►

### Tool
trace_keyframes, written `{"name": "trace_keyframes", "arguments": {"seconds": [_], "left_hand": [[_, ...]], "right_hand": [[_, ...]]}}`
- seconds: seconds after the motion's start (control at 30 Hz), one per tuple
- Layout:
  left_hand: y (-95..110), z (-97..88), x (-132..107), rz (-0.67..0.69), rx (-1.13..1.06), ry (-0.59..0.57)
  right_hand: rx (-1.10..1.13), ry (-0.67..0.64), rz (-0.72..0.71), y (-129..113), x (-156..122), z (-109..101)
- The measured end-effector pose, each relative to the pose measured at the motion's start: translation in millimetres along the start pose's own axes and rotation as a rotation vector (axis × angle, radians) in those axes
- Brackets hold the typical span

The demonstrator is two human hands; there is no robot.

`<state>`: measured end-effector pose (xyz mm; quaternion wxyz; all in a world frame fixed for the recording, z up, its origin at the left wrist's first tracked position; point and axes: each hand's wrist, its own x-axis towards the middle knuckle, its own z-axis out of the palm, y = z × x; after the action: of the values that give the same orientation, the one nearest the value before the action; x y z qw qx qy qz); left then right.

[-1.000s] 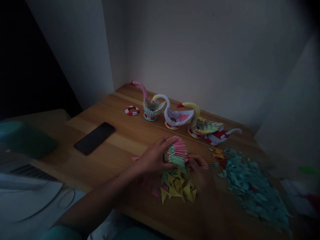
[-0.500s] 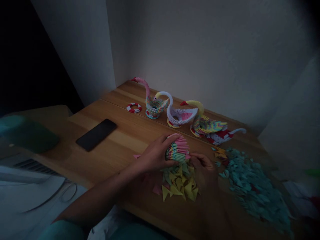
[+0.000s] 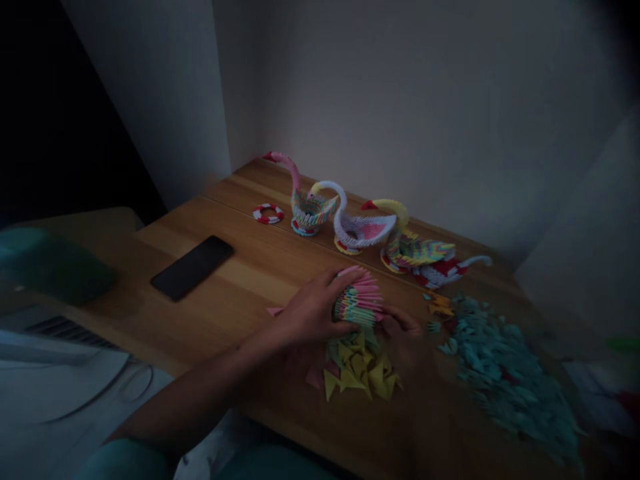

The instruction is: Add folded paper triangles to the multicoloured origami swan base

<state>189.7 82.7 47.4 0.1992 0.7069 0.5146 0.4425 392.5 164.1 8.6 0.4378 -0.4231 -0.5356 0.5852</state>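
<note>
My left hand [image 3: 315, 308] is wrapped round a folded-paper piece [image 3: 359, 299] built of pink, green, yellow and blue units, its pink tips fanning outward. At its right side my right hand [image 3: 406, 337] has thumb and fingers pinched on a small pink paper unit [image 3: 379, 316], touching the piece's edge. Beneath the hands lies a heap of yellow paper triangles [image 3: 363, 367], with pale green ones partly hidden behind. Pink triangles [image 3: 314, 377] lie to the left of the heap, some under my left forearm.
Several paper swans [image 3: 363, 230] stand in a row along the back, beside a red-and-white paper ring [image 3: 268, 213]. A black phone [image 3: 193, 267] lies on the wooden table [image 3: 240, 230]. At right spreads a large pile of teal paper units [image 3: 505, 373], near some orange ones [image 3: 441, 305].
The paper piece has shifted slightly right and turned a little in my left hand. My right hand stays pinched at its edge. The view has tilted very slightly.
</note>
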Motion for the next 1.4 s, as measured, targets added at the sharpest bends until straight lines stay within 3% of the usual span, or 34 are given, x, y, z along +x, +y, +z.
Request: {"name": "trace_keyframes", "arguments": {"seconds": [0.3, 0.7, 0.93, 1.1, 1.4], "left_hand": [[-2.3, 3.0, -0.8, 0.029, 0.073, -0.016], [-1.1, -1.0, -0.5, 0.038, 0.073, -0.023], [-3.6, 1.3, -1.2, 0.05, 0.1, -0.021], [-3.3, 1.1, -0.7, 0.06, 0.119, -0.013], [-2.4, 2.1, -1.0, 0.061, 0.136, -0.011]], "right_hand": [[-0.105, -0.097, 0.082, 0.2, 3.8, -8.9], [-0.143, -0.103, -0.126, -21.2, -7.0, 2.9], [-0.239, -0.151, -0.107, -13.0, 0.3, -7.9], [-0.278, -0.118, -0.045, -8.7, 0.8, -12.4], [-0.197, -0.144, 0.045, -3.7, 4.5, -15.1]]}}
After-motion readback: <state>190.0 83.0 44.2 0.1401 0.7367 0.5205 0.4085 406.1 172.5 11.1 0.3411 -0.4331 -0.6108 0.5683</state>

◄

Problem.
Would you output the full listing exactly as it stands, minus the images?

Response to this exercise.
### Tool
trace_keyframes, written `{"name": "trace_keyframes", "arguments": {"seconds": [_], "left_hand": [[_, ...]], "right_hand": [[_, ...]]}}`
- seconds: seconds after the motion's start (control at 30 Hz), one per tuple
- Layout:
  left_hand: y (-95..110), z (-97..88), x (-132..107), rz (-0.67..0.69), rx (-1.13..1.06), ry (-0.59..0.57)
  right_hand: rx (-1.10..1.13), ry (-0.67..0.64), rz (-0.72..0.71), y (-129..113), x (-156..122), z (-109..101)
- The measured end-effector pose, each relative to the pose measured at the motion's start: translation in millimetres along the start pose's own axes and rotation as a rotation vector (axis × angle, radians) in those axes
- Brackets hold the typical span

The demonstrator is two human hands; there is no robot.

`<state>`: measured end-effector pose (xyz mm; quaternion wxyz; all in a world frame fixed for the recording, z up, its origin at the left wrist's first tracked position; point and axes: each hand's wrist, its own x-axis towards the middle knuckle, its own z-axis out of the palm, y = z × x; after the action: of the values that give the same orientation, the one nearest the value before the action; x y z qw qx qy qz); left then right.

[-1.000s] 
[-0.500s] 
[+0.000s] 

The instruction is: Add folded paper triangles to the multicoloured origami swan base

<state>189.7 82.7 47.4 0.1992 0.7069 0.5146 0.4425 392.5 164.1 8.6 0.4378 -0.4231 -0.5356 0.5852</state>
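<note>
My left hand [image 3: 315, 308] is wrapped round a folded-paper piece [image 3: 359, 299] built of pink, green, yellow and blue units, its pink tips fanning outward. At its right side my right hand [image 3: 406, 337] has thumb and fingers pinched on a small pink paper unit [image 3: 379, 316], touching the piece's edge. Beneath the hands lies a heap of yellow paper triangles [image 3: 363, 367], with pale green ones partly hidden behind. Pink triangles [image 3: 314, 377] lie to the left of the heap, some under my left forearm.
Several paper swans [image 3: 363, 230] stand in a row along the back, beside a red-and-white paper ring [image 3: 268, 213]. A black phone [image 3: 193, 267] lies on the wooden table [image 3: 240, 230]. At right spreads a large pile of teal paper units [image 3: 505, 373], near some orange ones [image 3: 441, 305].
The paper piece has shifted slightly right and turned a little in my left hand. My right hand stays pinched at its edge. The view has tilted very slightly.
</note>
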Motion for the next 1.4 s, as measured, targets added at the sharpest bends until straight lines stay within 3% of the usual span, or 34 are given, x, y, z along +x, +y, +z.
Request: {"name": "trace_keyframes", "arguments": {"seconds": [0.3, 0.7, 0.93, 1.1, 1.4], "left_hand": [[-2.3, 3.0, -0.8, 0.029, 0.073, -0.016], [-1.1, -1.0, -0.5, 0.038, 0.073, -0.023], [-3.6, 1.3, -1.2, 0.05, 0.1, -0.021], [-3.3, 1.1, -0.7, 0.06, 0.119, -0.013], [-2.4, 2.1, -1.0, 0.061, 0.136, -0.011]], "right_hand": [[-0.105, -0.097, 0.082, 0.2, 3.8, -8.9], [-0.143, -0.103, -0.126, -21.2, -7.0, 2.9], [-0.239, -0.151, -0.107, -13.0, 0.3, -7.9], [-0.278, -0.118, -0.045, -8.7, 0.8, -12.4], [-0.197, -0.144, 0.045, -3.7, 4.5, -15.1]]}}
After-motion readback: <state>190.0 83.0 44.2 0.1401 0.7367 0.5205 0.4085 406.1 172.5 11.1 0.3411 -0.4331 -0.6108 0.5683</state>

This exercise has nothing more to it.